◆ **Source material**
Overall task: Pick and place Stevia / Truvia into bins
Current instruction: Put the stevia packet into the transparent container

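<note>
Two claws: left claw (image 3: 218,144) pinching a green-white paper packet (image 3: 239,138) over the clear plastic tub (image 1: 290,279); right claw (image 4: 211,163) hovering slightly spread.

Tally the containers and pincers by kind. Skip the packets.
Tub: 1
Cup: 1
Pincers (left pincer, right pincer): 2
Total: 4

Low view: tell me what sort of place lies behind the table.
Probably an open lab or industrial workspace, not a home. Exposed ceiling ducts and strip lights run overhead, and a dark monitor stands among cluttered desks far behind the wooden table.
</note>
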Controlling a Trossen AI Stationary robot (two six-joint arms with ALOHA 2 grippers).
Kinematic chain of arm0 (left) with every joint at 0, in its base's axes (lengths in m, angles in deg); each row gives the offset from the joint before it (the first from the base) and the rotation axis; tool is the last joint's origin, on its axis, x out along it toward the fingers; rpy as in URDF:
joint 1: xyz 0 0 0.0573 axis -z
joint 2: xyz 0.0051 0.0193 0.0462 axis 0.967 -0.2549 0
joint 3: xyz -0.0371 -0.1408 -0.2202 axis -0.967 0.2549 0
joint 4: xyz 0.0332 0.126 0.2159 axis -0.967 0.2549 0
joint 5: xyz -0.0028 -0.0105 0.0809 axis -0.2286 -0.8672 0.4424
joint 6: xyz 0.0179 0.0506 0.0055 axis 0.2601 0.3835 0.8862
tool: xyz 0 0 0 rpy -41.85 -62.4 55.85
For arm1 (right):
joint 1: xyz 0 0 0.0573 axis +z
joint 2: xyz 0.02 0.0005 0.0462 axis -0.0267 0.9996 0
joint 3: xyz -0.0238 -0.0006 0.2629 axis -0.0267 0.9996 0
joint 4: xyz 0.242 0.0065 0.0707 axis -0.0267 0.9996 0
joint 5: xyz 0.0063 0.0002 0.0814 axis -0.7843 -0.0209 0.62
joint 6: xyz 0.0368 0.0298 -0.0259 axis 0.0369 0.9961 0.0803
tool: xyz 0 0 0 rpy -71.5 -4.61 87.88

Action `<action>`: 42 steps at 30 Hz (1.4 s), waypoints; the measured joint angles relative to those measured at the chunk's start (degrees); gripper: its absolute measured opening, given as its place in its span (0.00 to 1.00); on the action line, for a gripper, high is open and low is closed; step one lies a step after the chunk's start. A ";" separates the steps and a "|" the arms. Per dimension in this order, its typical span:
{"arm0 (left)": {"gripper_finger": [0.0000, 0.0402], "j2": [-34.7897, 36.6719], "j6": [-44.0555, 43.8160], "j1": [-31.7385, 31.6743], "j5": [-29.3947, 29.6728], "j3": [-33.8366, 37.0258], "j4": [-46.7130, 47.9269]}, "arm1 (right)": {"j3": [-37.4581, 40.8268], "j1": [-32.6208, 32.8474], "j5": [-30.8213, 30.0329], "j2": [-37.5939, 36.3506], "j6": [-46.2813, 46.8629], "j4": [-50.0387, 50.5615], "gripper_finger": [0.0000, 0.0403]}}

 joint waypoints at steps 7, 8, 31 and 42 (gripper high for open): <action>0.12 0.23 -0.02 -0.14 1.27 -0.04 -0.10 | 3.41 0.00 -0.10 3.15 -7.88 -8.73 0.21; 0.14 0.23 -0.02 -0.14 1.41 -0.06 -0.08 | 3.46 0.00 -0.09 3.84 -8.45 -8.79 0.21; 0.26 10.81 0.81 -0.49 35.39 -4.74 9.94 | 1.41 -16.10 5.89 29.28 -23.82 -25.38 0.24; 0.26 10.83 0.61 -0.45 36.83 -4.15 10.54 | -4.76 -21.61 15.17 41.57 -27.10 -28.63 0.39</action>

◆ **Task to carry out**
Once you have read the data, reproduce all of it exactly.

◆ **Task answer**
Overall task: Pick and place Stevia / Truvia into bins
Current instruction: Put the stevia packet into the transparent container

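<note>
Two claws: left claw (image 3: 218,144) pinching a green-white paper packet (image 3: 239,138) over the clear plastic tub (image 1: 290,279); right claw (image 4: 211,163) hovering slightly spread.

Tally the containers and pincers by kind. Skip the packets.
Tub: 1
Cup: 1
Pincers (left pincer, right pincer): 2
Total: 4

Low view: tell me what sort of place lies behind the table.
Probably an open lab or industrial workspace, not a home. Exposed ceiling ducts and strip lights run overhead, and a dark monitor stands among cluttered desks far behind the wooden table.
</note>
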Controlling a Trossen AI Stationary robot (two six-joint arms with ALOHA 2 grippers).
Kinematic chain of arm0 (left) with every joint at 0, in its base's axes (lengths in m, angles in deg); each row gives the offset from the joint before it (the first from the base) and the rotation axis; tool is the last joint's origin, on its axis, x out along it toward the fingers; rpy as in URDF:
joint 1: xyz 0 0 0.0573 axis -z
joint 2: xyz 0.0051 0.0193 0.0462 axis 0.967 -0.2549 0
joint 3: xyz -0.0371 -0.1408 -0.2202 axis -0.967 0.2549 0
joint 4: xyz 0.0332 0.126 0.2159 axis -0.967 0.2549 0
joint 5: xyz -0.0028 -0.0105 0.0809 axis -0.2286 -0.8672 0.4424
joint 6: xyz 0.0179 0.0506 0.0055 axis 0.2601 0.3835 0.8862
tool: xyz 0 0 0 rpy -41.85 -62.4 55.85
For arm1 (right):
joint 1: xyz 0 0 0.0573 axis +z
joint 2: xyz 0.02 0.0005 0.0462 axis -0.0267 0.9996 0
joint 3: xyz -0.0238 -0.0006 0.2629 axis -0.0267 0.9996 0
joint 4: xyz 0.242 0.0065 0.0707 axis -0.0267 0.9996 0
joint 5: xyz 0.0063 0.0002 0.0814 axis -0.7843 -0.0209 0.62
joint 6: xyz 0.0368 0.0298 -0.0259 axis 0.0369 0.9961 0.0803
tool: xyz 0 0 0 rpy -71.5 -4.61 87.88

Action `<action>`: 42 steps at 30 Hz (1.4 s), waypoints; the measured joint angles relative to those measured at the chunk's start (degrees); gripper: its absolute measured opening, given as its place in its span (0.00 to 1.00); on the action line, for a gripper, high is open and low is closed; step one lies a step after the chunk's start. A ";" separates the steps and a "|" the arms. Per dimension in this order, its typical span:
{"arm0 (left)": {"gripper_finger": [0.0000, 0.0402], "j2": [-34.7897, 36.6719], "j6": [-44.0555, 43.8160], "j1": [-31.7385, 31.6743], "j5": [-29.3947, 29.6728], "j3": [-33.8366, 37.0258], "j4": [-46.7130, 47.9269]}, "arm1 (right)": {"j3": [-37.4581, 40.8268], "j1": [-32.6208, 32.8474], "j5": [-30.8213, 30.0329], "j2": [-37.5939, 36.3506], "j6": [-46.2813, 46.8629], "j4": [-50.0387, 50.5615], "gripper_finger": [0.0000, 0.0403]}}

 joint waypoints at steps 7, 8, 31 and 42 (gripper high for open): <action>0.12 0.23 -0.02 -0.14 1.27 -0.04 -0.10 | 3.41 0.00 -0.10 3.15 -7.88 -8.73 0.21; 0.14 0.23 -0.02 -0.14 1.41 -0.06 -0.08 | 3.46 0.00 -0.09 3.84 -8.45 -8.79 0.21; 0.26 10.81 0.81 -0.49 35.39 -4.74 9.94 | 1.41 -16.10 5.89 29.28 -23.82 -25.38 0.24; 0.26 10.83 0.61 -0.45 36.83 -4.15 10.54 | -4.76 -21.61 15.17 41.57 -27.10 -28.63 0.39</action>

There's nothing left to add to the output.